:: WHAT THIS TASK INVOLVES ::
Make a verbatim transcription of the records, without the pictures.
─── TASK INPUT
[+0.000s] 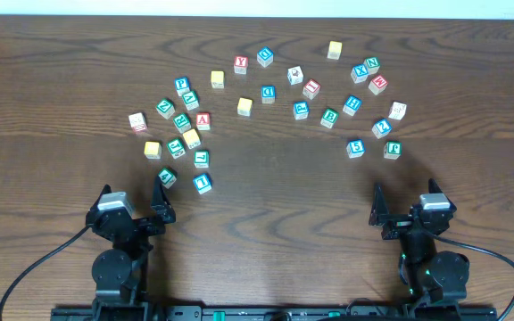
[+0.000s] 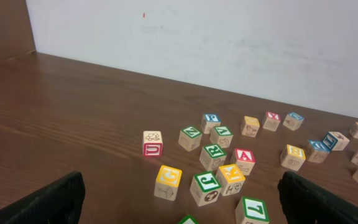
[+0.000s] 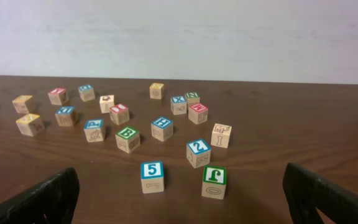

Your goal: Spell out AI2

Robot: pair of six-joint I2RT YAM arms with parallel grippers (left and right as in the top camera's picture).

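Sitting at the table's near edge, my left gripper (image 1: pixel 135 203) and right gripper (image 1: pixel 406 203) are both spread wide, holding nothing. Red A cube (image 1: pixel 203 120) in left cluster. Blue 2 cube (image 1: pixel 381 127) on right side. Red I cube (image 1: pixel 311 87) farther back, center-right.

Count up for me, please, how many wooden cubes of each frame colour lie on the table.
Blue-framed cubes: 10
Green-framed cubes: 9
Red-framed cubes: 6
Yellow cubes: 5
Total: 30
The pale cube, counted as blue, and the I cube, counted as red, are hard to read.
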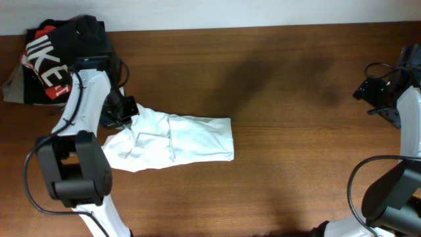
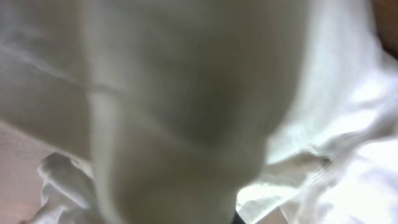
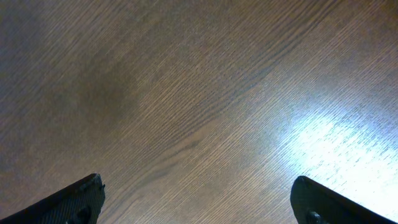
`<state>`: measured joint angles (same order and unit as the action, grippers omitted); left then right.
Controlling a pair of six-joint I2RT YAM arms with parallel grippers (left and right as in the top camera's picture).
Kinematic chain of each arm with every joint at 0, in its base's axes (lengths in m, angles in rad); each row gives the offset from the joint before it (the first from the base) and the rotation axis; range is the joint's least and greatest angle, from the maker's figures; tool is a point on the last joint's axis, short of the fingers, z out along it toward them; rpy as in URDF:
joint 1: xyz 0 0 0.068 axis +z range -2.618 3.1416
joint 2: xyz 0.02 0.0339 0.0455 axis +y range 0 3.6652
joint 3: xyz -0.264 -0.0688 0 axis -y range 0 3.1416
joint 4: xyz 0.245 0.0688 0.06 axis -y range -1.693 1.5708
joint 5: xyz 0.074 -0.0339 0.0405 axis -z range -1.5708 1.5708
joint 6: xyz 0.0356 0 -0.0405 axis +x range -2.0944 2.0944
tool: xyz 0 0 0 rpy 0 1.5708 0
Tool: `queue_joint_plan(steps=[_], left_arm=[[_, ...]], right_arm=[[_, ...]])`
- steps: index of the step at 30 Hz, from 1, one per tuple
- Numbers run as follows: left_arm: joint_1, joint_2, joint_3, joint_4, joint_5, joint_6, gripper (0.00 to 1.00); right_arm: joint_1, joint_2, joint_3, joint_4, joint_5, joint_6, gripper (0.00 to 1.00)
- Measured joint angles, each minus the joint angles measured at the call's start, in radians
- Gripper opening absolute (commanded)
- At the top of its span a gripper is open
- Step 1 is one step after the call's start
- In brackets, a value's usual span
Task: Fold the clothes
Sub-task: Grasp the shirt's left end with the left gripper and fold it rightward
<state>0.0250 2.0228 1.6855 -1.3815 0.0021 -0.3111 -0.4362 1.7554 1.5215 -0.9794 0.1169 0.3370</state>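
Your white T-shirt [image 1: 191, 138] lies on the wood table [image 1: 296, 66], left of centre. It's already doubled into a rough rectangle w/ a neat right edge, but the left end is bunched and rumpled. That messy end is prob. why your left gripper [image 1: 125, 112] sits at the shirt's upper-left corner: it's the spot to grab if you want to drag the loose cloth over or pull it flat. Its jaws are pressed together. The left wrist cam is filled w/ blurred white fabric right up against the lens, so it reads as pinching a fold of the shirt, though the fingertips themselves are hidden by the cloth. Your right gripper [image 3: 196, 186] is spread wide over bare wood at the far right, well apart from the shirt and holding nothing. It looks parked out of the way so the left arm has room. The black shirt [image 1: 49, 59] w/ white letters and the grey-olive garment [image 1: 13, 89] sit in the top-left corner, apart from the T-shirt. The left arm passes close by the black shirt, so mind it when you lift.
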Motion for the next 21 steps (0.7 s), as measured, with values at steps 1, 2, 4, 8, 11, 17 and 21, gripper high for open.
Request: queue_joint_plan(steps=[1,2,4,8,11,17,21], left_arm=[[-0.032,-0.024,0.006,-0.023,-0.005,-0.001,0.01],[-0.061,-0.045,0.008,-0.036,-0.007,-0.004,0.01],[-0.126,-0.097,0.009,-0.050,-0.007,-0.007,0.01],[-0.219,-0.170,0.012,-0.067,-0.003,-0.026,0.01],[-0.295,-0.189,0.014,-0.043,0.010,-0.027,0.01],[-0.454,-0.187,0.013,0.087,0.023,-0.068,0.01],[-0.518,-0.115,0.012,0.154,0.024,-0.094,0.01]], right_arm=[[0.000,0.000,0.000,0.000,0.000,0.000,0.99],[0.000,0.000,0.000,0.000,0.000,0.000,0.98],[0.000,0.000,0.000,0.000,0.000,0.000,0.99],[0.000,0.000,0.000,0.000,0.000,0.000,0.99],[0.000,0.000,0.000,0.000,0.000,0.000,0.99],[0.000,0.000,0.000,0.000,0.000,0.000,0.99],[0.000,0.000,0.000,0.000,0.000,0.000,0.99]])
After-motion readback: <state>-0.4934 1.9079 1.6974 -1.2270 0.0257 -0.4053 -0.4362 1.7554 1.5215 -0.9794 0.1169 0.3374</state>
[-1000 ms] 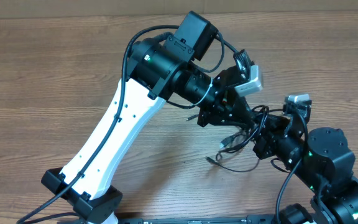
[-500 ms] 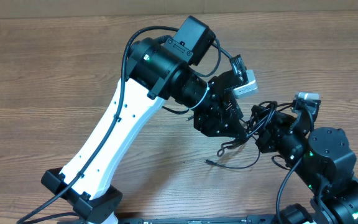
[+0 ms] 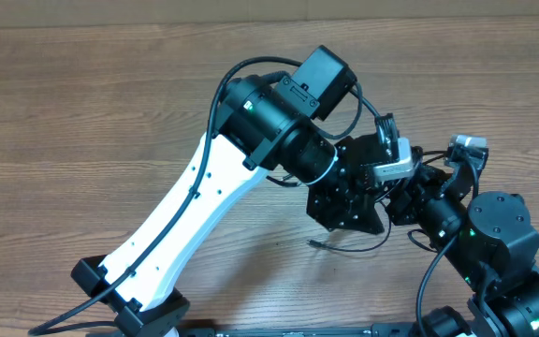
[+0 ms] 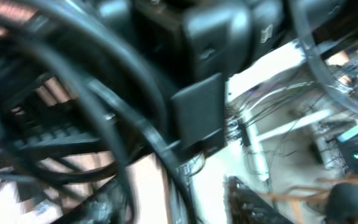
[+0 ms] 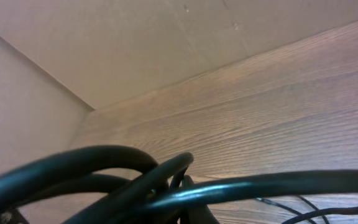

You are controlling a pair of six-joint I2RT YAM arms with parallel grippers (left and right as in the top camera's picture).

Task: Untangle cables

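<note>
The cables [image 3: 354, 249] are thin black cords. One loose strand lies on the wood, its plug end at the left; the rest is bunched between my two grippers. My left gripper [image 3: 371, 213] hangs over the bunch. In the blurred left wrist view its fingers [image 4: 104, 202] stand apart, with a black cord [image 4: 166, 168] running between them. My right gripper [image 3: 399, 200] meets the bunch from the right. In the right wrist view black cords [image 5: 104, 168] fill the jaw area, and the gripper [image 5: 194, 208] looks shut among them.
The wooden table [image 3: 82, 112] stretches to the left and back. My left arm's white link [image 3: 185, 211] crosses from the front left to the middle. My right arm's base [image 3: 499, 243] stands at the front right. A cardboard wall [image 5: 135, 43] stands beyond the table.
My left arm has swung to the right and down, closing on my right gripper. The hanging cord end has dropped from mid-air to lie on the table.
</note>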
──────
:: YOUR SOLUTION ::
[+0.000s] 
[+0.000s] 
[+0.000s] 

Your goal: Spell out AI2

Robot: pair of six-joint I2RT YAM arms with parallel grippers (left and right as in the top camera's picture).

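Sitting at the table's near edge, my left gripper (image 1: pixel 135 203) and right gripper (image 1: pixel 406 203) are both spread wide, holding nothing. Red A cube (image 1: pixel 203 120) in left cluster. Blue 2 cube (image 1: pixel 381 127) on right side. Red I cube (image 1: pixel 311 87) farther back, center-right.

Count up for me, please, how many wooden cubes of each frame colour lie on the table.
Blue-framed cubes: 10
Green-framed cubes: 9
Red-framed cubes: 6
Yellow cubes: 5
Total: 30
The pale cube, counted as blue, and the I cube, counted as red, are hard to read.
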`<state>`: measured joint angles (same order and unit as the action, grippers omitted); left then right.
Controlling a pair of six-joint I2RT YAM arms with parallel grippers (left and right as in the top camera's picture).
Kinematic chain of each arm with every joint at 0, in its base's axes (lengths in m, angles in rad); each row gives the offset from the joint before it (the first from the base) and the rotation axis; range is the joint's least and greatest angle, from the maker's figures; tool is a point on the last joint's axis, short of the fingers, z out along it toward them; rpy as in URDF:
joint 1: xyz 0 0 0.068 axis +z range -2.618 3.1416
joint 2: xyz 0.02 0.0339 0.0455 axis +y range 0 3.6652
joint 3: xyz -0.264 -0.0688 0 axis -y range 0 3.1416
joint 4: xyz 0.245 0.0688 0.06 axis -y range -1.693 1.5708
joint 5: xyz 0.074 -0.0339 0.0405 axis -z range -1.5708 1.5708
joint 6: xyz 0.0356 0 -0.0405 axis +x range -2.0944 2.0944
tool: xyz 0 0 0 rpy 0 1.5708 0
Tool: `queue_joint_plan(steps=[_], left_arm=[[_, ...]], right_arm=[[_, ...]])`
- steps: index of the step at 30 Hz, from 1, one per tuple
- Numbers run as follows: left_arm: joint_1, joint_2, joint_3, joint_4, joint_5, joint_6, gripper (0.00 to 1.00); right_arm: joint_1, joint_2, joint_3, joint_4, joint_5, joint_6, gripper (0.00 to 1.00)
- Measured joint angles, each minus the joint angles measured at the call's start, in radians
- Gripper opening absolute (commanded)
- At the top of its span a gripper is open
- Step 1 is one step after the call's start
- In brackets, a value's usual span
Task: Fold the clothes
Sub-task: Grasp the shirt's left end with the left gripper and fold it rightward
<state>0.0250 2.0228 1.6855 -1.3815 0.0021 -0.3111 -0.4362 1.7554 1.5215 -0.9794 0.1169 0.3370</state>
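Your white T-shirt [image 1: 191, 138] lies on the wood table [image 1: 296, 66], left of centre. It's already doubled into a rough rectangle w/ a neat right edge, but the left end is bunched and rumpled. That messy end is prob. why your left gripper [image 1: 125, 112] sits at the shirt's upper-left corner: it's the spot to grab if you want to drag the loose cloth over or pull it flat. Its jaws are pressed together. The left wrist cam is filled w/ blurred white fabric right up against the lens, so it reads as pinching a fold of the shirt, though the fingertips themselves are hidden by the cloth. Your right gripper [image 3: 196, 186] is spread wide over bare wood at the far right, well apart from the shirt and holding nothing. It looks parked out of the way so the left arm has room. The black shirt [image 1: 49, 59] w/ white letters and the grey-olive garment [image 1: 13, 89] sit in the top-left corner, apart from the T-shirt. The left arm passes close by the black shirt, so mind it when you lift.
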Motion for the next 21 steps (0.7 s), as measured, with values at steps 1, 2, 4, 8, 11, 17 and 21, gripper high for open.
Request: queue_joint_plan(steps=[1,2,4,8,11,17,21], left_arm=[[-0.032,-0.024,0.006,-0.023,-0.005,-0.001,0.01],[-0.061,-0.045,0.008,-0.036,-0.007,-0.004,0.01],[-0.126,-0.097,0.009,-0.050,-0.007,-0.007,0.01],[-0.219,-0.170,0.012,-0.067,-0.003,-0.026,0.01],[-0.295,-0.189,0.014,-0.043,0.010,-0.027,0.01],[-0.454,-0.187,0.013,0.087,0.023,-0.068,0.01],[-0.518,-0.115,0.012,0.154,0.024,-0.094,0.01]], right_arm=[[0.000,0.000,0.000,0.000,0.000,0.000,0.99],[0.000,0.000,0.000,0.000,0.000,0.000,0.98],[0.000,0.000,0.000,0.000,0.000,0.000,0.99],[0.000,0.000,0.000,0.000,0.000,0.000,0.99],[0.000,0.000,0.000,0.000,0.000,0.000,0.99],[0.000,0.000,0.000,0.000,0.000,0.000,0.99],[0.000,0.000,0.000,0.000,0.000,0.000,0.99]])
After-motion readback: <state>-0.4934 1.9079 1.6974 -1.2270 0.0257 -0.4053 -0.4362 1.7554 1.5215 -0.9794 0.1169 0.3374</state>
[-1000 ms] 
[-500 ms] 
[+0 ms] 
[+0 ms] 
[+0 ms] 

You are controlling a pair of six-joint I2RT YAM arms with parallel grippers (left and right as in the top camera's picture).

Task: Untangle cables

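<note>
The cables [image 3: 354, 249] are thin black cords. One loose strand lies on the wood, its plug end at the left; the rest is bunched between my two grippers. My left gripper [image 3: 371, 213] hangs over the bunch. In the blurred left wrist view its fingers [image 4: 104, 202] stand apart, with a black cord [image 4: 166, 168] running between them. My right gripper [image 3: 399, 200] meets the bunch from the right. In the right wrist view black cords [image 5: 104, 168] fill the jaw area, and the gripper [image 5: 194, 208] looks shut among them.
The wooden table [image 3: 82, 112] stretches to the left and back. My left arm's white link [image 3: 185, 211] crosses from the front left to the middle. My right arm's base [image 3: 499, 243] stands at the front right. A cardboard wall [image 5: 135, 43] stands beyond the table.
My left arm has swung to the right and down, closing on my right gripper. The hanging cord end has dropped from mid-air to lie on the table.
</note>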

What has been written completes the answer.